Given $\pi:X\to Y$ as above, we may endow the space $\text{Prob}(Y)$ with the weak* topology and consider its closed subspace $Z=\cup_x \text{Prob}(\pi^{-1}(x))$ consisting of all probability measures which images in $X$ are delta measures. Identifying $\delta_x$ with $x$ we consider the map $\pi_*:Z\to X$. The disintegration of a probability measure $\mu\in\text{prob}(Y)$ is a $\pi_*(\mu)$-a.e defined measurable map $X\to Z$, $x\mapsto \mu_x$, as described in the question. One may ask whether such a map could be represented as a continuous map (and that was my initial interpenetration of the question above).

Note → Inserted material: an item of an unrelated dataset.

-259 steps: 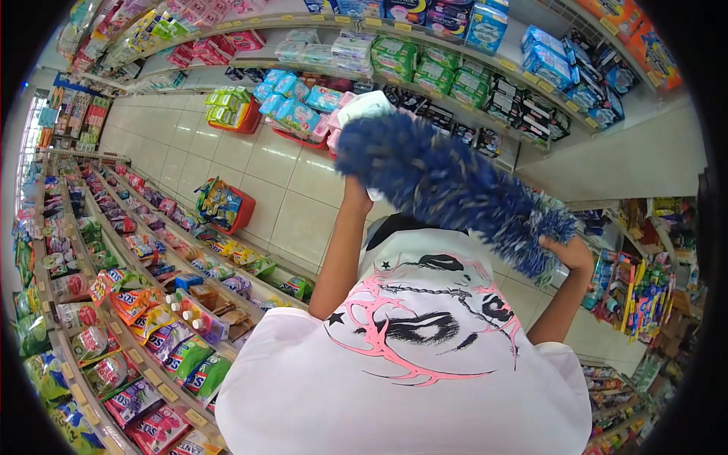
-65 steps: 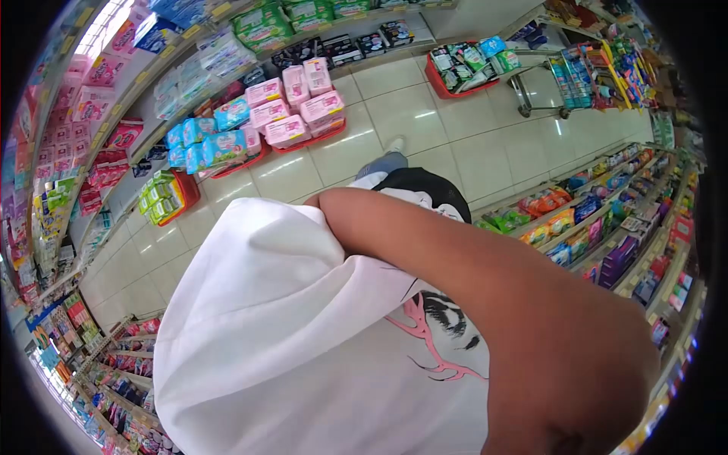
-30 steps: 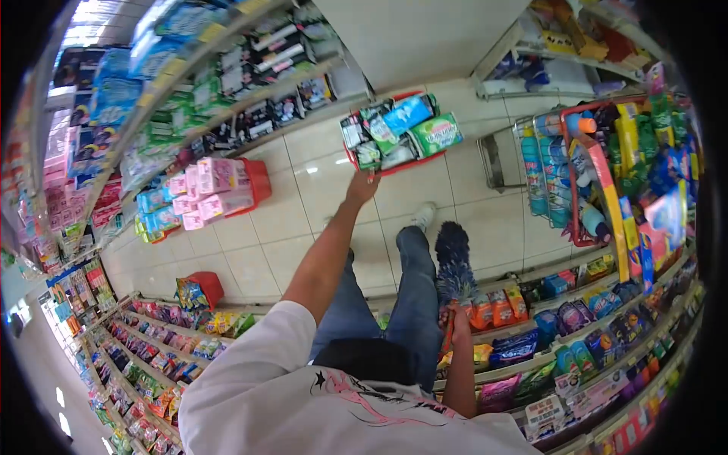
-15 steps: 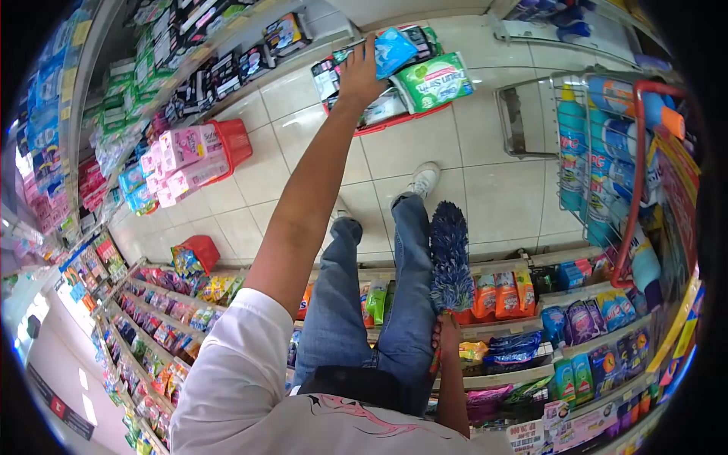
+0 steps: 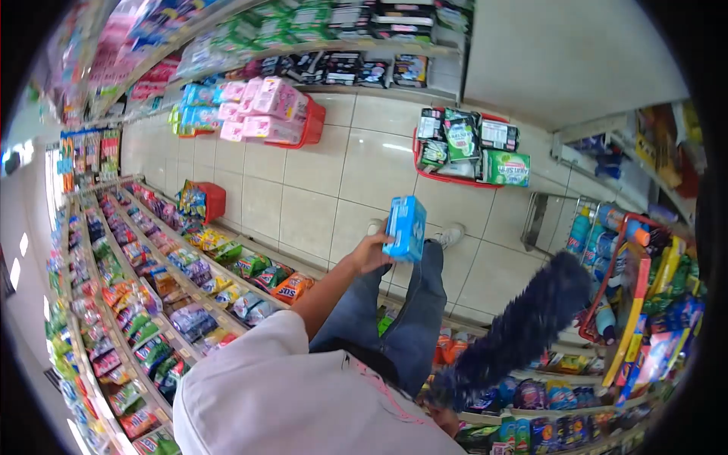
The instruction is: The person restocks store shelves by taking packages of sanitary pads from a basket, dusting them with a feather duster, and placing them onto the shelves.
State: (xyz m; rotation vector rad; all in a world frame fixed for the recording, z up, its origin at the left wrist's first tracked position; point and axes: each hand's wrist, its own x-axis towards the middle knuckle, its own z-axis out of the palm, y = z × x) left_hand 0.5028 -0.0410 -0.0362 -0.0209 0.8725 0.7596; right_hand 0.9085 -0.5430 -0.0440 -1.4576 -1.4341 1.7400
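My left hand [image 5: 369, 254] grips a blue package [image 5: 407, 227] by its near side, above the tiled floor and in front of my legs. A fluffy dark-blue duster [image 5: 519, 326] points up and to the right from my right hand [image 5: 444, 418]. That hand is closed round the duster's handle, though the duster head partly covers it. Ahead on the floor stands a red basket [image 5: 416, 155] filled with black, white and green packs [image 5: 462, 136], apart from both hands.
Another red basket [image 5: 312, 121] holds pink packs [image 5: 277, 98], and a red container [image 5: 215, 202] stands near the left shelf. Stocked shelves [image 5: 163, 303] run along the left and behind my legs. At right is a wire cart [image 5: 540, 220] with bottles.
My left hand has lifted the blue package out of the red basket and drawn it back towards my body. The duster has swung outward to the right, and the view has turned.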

The answer to this question is that in case $Y=X=[0,1]$ and $\pi:Y\to X$ is the Cantor-Lebesgue function (see https://en.wikipedia.org/wiki/Cantor_function) there are no local continuous sections $X\to Z$. Indeed, any such section is easily seen to be discontinuous at every diadic point of $X=[0,1]$. In particular, the disintegration function of any probability measure on $Y$ could not be represented by a continuous function.


Below is an edit answering the new version in the question's body.

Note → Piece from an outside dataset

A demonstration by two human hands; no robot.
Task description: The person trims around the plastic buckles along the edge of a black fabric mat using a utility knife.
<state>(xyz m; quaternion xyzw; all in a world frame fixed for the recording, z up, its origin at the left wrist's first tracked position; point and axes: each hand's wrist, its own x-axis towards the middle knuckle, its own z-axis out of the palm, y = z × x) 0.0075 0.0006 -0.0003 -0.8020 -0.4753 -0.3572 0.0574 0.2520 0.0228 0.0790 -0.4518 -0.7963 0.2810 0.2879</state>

Consider $X=Y=[-1,1]$ and $\mathcal{O}=(0,1]\subset Y$.

Let $\pi_1:Y\to X$ be the identity map. Then for any $\mu\in \text{Prob}(Y)$ we have that $\mu_x=\delta_x$, and the function $x\mapsto \mu_x(\mathcal{O})$ equals $\chi_{\mathcal{O}}$ which is lower semicontinuous, but not upper semi-continuous.

Let $\pi_2:Y\to X$ be given by defined by $\pi_2(x)=\min\{x,0\}$. Then for every $\mu\in \text{Prob}(Y)$ the function $x\mapsto \mu_x(\mathcal{O})$ equals $\mu(\mathcal{O})\cdot\delta_0$ and if $\mu(\mathcal{O})>0$ this function is upper semi-continuous but not lower semi-continuous.

We conclude that no semi-continuity is guaranteed in general.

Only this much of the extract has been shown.